Exercise data section start

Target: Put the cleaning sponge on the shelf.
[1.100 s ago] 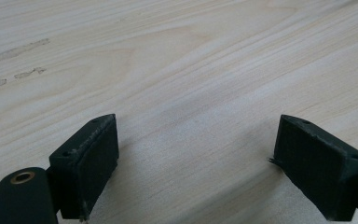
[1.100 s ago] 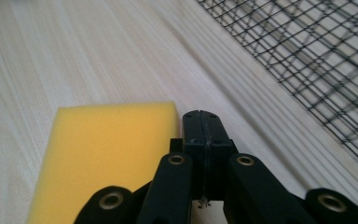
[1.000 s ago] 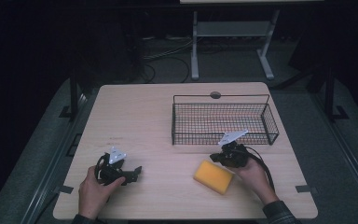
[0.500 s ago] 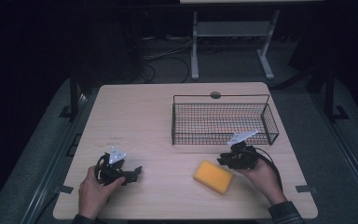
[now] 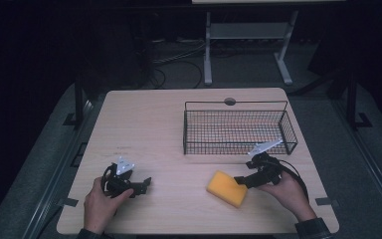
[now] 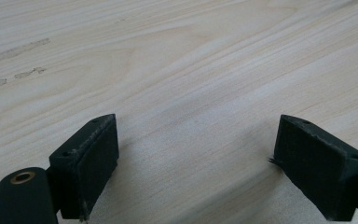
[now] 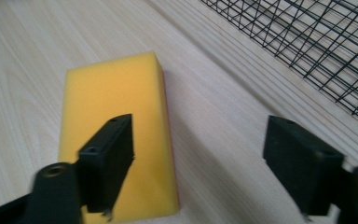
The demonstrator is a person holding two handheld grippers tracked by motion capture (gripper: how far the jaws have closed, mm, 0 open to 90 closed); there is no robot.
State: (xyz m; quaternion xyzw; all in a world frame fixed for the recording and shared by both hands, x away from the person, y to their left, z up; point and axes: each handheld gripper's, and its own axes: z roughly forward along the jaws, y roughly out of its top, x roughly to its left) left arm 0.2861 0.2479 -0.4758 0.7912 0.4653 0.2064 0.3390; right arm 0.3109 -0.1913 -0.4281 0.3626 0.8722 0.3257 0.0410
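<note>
Looking down from the high view, the yellow sponge [image 5: 227, 188] lies flat on the table [image 5: 154, 129] just in front of the wire basket [image 5: 238, 127], with the right gripper [image 5: 242, 180] at its right end, jaws just opened, so a careless close could nudge it aside instead of catching it. Along the left gripper [image 6: 193, 154], wide jaws frame bare wood. Along the right gripper [image 7: 200, 163], wide jaws straddle only the sponge's right edge, a thin red face showing there; a pinch could miss.

Matt foam-like sponge [image 7: 116, 140]; pale smooth wood table [image 5: 149, 129].
</note>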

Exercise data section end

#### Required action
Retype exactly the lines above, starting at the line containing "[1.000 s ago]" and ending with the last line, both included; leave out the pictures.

#### Exercise output
[1.000 s ago] 
[0.500 s ago] 
[now] 
[now] 
[now] 
The demonstrator is a person holding two handheld grippers tracked by motion capture (gripper: how far the jaws have closed, mm, 0 open to 90 closed); there is no robot.
State: (xyz m; quaternion xyzw; all in a world frame fixed for the recording and shared by both hands, x away from the person, y to their left, z up; point and axes: each handheld gripper's, and its own axes: z roughly forward along the jaws, y roughly out of its top, x roughly to its left) left arm 0.2861 0.2479 -0.4758 0.7912 0.4653 0.2064 0.3390; right arm 0.3109 -0.1913 -0.4281 0.3626 0.8722 0.3257 0.0410
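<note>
Looking down from the high view, the yellow sponge [image 5: 227, 188] lies flat on the table [image 5: 154, 129] just in front of the wire basket [image 5: 238, 127], with the right gripper [image 5: 242, 180] at its right end, jaws just opened, so a careless close could nudge it aside instead of catching it. Along the left gripper [image 6: 193, 154], wide jaws frame bare wood. Along the right gripper [image 7: 200, 163], wide jaws straddle only the sponge's right edge, a thin red face showing there; a pinch could miss.

Matt foam-like sponge [image 7: 116, 140]; pale smooth wood table [image 5: 149, 129].
</note>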

Nothing further is required of this output.